# [What you will do]
Every line of the records that holds the word "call" should be copied out.

# [Saved data entries]
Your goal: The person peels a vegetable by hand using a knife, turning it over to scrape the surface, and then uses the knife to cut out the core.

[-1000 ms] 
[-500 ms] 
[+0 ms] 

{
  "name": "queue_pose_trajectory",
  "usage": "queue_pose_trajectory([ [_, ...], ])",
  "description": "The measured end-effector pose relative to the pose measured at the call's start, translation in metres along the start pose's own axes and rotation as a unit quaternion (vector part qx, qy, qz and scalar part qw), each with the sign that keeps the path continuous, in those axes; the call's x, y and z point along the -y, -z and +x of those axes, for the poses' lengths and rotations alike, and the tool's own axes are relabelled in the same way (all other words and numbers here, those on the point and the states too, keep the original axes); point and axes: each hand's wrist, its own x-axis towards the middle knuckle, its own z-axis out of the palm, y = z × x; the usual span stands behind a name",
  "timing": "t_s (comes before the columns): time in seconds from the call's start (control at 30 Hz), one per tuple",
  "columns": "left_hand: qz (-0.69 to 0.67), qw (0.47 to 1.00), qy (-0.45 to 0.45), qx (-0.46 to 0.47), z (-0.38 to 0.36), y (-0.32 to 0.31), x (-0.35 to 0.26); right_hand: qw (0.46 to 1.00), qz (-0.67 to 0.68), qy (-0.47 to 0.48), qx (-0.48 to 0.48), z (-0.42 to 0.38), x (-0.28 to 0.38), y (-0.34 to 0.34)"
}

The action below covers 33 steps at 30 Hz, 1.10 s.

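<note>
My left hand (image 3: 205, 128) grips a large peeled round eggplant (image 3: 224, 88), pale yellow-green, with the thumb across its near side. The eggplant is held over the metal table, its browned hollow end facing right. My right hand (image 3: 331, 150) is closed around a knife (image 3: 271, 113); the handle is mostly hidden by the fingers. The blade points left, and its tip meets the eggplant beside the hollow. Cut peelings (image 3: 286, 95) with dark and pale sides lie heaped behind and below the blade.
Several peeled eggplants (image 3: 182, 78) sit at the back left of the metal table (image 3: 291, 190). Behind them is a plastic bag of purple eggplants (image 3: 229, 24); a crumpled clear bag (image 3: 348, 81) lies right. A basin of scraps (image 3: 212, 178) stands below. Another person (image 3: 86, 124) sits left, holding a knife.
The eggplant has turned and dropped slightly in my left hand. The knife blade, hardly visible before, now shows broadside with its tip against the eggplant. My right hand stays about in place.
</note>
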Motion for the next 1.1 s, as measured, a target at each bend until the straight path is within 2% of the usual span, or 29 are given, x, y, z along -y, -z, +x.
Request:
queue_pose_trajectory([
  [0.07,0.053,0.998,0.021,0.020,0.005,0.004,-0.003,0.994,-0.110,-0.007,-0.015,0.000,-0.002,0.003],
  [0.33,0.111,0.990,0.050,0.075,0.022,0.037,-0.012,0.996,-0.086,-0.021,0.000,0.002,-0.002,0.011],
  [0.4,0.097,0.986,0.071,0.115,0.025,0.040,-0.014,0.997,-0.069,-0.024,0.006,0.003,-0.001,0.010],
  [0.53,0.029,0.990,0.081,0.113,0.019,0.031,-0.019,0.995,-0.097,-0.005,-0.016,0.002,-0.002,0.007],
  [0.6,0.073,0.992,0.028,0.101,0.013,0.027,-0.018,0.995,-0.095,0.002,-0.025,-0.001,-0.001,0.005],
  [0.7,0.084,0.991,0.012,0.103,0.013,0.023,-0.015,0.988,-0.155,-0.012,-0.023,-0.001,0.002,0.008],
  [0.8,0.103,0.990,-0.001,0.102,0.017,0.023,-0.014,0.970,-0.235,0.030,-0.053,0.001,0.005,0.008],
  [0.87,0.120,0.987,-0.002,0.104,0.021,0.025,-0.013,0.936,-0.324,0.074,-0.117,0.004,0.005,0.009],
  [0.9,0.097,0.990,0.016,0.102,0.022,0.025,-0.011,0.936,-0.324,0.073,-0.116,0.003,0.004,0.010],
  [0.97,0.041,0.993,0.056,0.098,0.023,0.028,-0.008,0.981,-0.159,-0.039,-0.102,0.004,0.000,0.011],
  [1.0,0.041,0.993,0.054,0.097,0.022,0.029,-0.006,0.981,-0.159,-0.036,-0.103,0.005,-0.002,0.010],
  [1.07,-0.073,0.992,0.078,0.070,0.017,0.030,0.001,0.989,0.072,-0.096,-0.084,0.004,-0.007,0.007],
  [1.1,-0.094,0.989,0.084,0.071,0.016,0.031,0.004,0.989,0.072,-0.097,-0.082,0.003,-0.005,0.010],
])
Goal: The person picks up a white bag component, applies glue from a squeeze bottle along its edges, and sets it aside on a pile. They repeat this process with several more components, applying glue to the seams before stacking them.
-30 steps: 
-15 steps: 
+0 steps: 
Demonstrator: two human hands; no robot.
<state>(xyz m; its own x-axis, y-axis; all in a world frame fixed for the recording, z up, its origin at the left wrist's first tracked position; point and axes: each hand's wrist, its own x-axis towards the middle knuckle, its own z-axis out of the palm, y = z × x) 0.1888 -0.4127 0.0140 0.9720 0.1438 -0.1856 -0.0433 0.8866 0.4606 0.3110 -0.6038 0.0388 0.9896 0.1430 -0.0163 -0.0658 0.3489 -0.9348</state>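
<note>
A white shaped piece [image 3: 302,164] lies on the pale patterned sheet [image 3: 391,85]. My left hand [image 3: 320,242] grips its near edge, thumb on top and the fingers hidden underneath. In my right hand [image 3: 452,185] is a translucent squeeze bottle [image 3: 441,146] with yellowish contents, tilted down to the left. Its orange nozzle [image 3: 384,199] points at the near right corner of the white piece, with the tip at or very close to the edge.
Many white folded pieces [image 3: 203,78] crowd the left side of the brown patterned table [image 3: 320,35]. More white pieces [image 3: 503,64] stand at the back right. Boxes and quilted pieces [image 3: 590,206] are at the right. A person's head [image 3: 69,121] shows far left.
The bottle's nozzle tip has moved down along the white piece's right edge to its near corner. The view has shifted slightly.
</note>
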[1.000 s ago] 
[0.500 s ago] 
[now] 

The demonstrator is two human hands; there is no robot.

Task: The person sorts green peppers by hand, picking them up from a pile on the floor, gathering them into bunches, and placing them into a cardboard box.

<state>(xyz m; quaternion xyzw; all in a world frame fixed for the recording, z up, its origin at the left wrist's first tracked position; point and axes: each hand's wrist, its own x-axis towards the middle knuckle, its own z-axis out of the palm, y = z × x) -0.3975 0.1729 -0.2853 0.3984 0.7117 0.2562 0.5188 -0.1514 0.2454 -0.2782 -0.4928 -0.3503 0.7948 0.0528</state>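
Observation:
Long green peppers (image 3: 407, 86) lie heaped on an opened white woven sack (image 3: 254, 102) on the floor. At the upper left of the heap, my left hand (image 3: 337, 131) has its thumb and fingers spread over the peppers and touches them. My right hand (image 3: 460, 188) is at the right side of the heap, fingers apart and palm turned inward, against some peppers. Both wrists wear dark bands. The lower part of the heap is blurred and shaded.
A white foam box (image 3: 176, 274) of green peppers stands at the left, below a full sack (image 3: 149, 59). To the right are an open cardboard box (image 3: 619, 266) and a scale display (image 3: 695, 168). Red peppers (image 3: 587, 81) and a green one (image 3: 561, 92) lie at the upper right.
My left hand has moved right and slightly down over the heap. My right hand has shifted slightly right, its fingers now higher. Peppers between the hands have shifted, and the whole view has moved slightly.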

# [Response]
  "description": "The measured end-effector pose relative to the pose measured at the call's start, translation in metres along the start pose's own axes and rotation as a unit quaternion (vector part qx, qy, qz and scalar part qw), each with the sign that keeps the path continuous, in those axes; the call's x, y and z point along the -y, -z and +x of those axes, for the poses' lengths and rotations alike, and the tool's own axes are relabelled in the same way (all other words and numbers here, those on the point and the states too, keep the original axes); point and axes: each hand's wrist, its own x-axis towards the middle knuckle, its own z-axis out of the palm, y = z × x; the usual span stands behind a name",
  "timing": "t_s (comes before the columns): time in seconds from the call's start (control at 30 Hz), one per tuple",

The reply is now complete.